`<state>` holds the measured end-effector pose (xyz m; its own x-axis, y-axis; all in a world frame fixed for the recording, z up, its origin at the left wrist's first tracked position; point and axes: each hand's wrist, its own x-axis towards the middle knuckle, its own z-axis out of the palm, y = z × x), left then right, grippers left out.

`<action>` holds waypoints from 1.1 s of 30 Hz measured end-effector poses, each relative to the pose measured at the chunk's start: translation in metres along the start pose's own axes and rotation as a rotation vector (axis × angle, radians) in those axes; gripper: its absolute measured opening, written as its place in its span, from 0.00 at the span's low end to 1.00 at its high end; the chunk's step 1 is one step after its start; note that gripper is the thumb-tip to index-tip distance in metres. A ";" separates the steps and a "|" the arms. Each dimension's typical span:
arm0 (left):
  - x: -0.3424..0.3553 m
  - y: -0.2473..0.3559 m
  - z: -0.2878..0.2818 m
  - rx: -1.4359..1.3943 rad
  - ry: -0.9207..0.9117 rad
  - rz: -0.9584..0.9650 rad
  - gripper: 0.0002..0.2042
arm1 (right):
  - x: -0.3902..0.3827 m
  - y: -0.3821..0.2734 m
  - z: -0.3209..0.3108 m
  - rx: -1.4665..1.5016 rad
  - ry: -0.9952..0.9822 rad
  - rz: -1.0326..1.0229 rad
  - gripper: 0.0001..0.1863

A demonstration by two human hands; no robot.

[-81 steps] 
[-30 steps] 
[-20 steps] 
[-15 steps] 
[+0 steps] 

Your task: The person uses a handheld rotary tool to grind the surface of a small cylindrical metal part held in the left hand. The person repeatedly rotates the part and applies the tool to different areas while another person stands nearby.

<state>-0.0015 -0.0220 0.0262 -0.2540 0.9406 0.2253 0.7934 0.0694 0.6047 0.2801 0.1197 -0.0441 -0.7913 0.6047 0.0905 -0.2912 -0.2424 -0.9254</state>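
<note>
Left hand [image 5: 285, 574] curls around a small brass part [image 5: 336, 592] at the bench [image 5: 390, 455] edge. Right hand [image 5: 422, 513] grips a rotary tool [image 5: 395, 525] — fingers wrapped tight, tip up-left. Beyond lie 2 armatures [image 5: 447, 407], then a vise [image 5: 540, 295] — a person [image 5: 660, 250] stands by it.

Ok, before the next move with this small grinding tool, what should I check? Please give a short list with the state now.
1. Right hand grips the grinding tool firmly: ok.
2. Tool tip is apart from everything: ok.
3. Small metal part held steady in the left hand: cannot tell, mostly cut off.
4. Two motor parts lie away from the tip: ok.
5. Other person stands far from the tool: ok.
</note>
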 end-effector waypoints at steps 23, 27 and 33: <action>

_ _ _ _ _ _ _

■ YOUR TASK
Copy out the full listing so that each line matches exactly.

■ TASK OUTPUT
`<state>` holds the measured end-effector pose (xyz m; its own x-axis, y-axis; all in a world frame fixed for the recording, z up, its origin at the left wrist's first tracked position; point and axes: each hand's wrist, its own x-axis towards the middle knuckle, its own z-axis out of the palm, y = z × x), left then right, grippers left out.

`<action>` holds waypoints from 1.1 s of 30 Hz measured end-effector poses, each relative to the pose measured at the chunk's start: translation in metres along the start pose's own axes and rotation as a rotation vector (axis × angle, radians) in those axes; gripper: its absolute measured opening, written as its place in its span, from 0.00 at the span's low end to 1.00 at its high end; the chunk's step 1 is one step after its start; note that gripper is the thumb-tip to index-tip distance in metres. A ";" separates the steps and a "|" the arms. Each dimension's typical span:
arm0 (left):
  - x: -0.3424..0.3553 m
  - y: -0.2473..0.3559 m
  - z: -0.2878..0.2818 m
  - rx: -1.4359..1.3943 rad
  - ry: -0.9207..0.9117 rad
  - rz: -0.9584..0.9650 rad
  - gripper: 0.0002..0.2042
arm1 (right):
  - x: -0.3902..0.3827 m
  - y: -0.3821..0.2734 m
  - z: -0.3209..0.3108 m
  - rx: -1.4665..1.5016 rad
  - ry: -0.9952..0.9822 rad
  - rz: -1.0326..1.0229 rad
  - gripper: 0.0001..0.1863

A demonstration by two human hands; no robot.

[-81 steps] 
[-30 steps] 
[-20 steps] 
[-15 steps] 
[+0 steps] 

Your task: The person uses a handheld rotary tool to grind the surface of a small cylindrical metal part held in the left hand. The person repeatedly rotates the part and applies the tool to different areas while another person stands nearby.

<state>-0.0015 -0.0220 0.0262 -0.2540 0.9406 0.2253 0.7934 0.0694 0.6047 0.2801 0.1197 -0.0441 -0.7913 0.6047 0.0905 -0.2912 -0.2424 -0.9254</state>
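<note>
Left hand [image 5: 285, 574] curls around a small brass part [image 5: 336, 592] at the bench [image 5: 390, 455] edge. Right hand [image 5: 422, 513] grips a rotary tool [image 5: 395, 525] — fingers wrapped tight, tip up-left. Beyond lie 2 armatures [image 5: 447, 407], then a vise [image 5: 540, 295] — a person [image 5: 660, 250] stands by it.

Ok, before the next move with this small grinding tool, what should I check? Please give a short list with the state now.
1. Right hand grips the grinding tool firmly: ok.
2. Tool tip is apart from everything: ok.
3. Small metal part held steady in the left hand: cannot tell, mostly cut off.
4. Two motor parts lie away from the tip: ok.
5. Other person stands far from the tool: ok.
</note>
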 end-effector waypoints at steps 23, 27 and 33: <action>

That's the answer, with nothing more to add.